> _What the exercise asks_:
Search the listing below for the string "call" and show each line that contains it.

> _Given material_:
···

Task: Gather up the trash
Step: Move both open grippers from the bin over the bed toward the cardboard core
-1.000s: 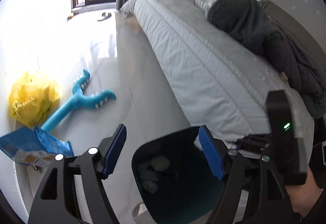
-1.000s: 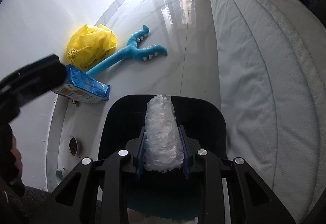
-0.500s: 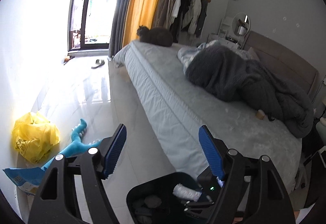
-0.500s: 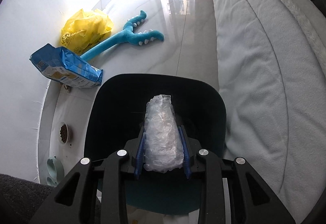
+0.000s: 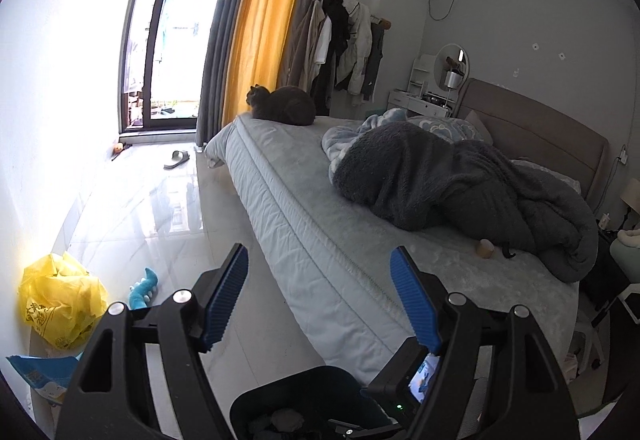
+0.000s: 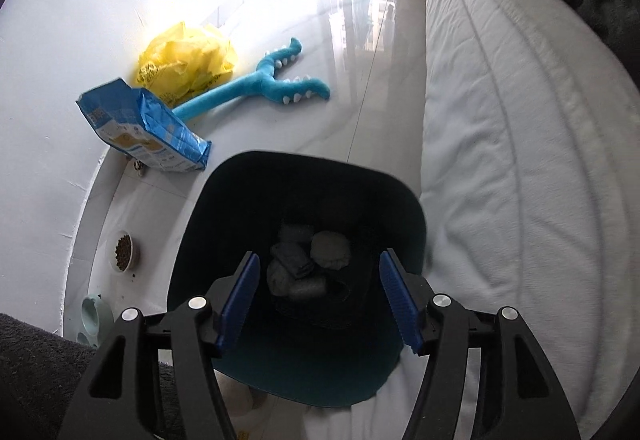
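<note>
A dark bin point(image 6: 240, 199) stands on the floor beside the bed, holding several crumpled pieces of trash point(image 6: 308, 260). My right gripper point(image 6: 320, 298) hovers straight over its mouth; its jaws are opening and nothing is between them. Which piece in the bin is the clear plastic wad I cannot tell. My left gripper point(image 5: 320, 296) is open and empty, raised and facing across the bed point(image 5: 320, 240). The bin's rim point(image 5: 280, 380) shows at the bottom of the left wrist view, with the right device's body point(image 5: 416, 372) over it. A small brown object point(image 5: 485, 248) lies on the bed by the dark blanket.
By the wall lie a yellow plastic bag point(image 6: 188, 59), a blue food bag point(image 6: 144, 127) and a blue plush toy point(image 6: 260, 83). A pet food bowl point(image 6: 124, 252) sits left of the bin. A cat point(image 5: 284, 105) rests at the bed's far end. A slipper point(image 5: 176, 159) lies near the window.
My right gripper has let go of the clear plastic wad, which is gone from between its jaws. My left gripper rose and tilted up from the bin to face the room.
</note>
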Motion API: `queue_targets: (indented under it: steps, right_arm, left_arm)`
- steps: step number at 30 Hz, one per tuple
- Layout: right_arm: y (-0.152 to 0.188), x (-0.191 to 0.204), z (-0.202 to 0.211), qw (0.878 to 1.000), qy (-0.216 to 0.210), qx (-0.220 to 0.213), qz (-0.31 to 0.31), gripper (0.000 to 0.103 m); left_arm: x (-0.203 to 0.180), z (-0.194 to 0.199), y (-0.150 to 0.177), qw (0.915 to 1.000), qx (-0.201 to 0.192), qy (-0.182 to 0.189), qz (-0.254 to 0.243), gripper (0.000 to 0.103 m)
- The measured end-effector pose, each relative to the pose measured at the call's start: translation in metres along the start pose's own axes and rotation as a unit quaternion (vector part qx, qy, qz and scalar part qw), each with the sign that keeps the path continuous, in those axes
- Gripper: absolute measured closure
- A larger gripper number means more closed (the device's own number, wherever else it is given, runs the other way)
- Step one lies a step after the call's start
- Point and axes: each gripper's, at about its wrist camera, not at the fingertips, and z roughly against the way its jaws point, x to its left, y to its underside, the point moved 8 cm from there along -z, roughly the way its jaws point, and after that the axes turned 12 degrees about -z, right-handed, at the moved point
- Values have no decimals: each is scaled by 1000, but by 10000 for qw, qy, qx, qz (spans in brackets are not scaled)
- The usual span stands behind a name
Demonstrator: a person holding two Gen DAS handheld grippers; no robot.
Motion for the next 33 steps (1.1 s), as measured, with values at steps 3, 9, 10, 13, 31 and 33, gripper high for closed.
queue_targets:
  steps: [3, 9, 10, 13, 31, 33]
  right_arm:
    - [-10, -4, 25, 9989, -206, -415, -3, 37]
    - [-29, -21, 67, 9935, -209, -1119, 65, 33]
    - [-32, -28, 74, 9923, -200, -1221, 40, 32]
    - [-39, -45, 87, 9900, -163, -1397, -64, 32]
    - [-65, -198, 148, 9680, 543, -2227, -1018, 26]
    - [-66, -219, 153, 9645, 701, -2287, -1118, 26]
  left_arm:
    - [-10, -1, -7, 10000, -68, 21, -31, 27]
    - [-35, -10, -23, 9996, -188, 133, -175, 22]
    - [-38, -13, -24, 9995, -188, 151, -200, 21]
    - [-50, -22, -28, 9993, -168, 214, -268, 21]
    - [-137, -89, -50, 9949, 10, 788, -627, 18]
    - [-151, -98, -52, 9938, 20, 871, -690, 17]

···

> _Your solution_:
- The measured end-effector pose, each relative to the pose measured at the call's start: translation in metres along the start pose's own axes and rotation as a unit quaternion (vector part qx, qy, qz and scalar part qw), each with the sign that keeps the path continuous, in those axes
- Step one lies a step after the call's start

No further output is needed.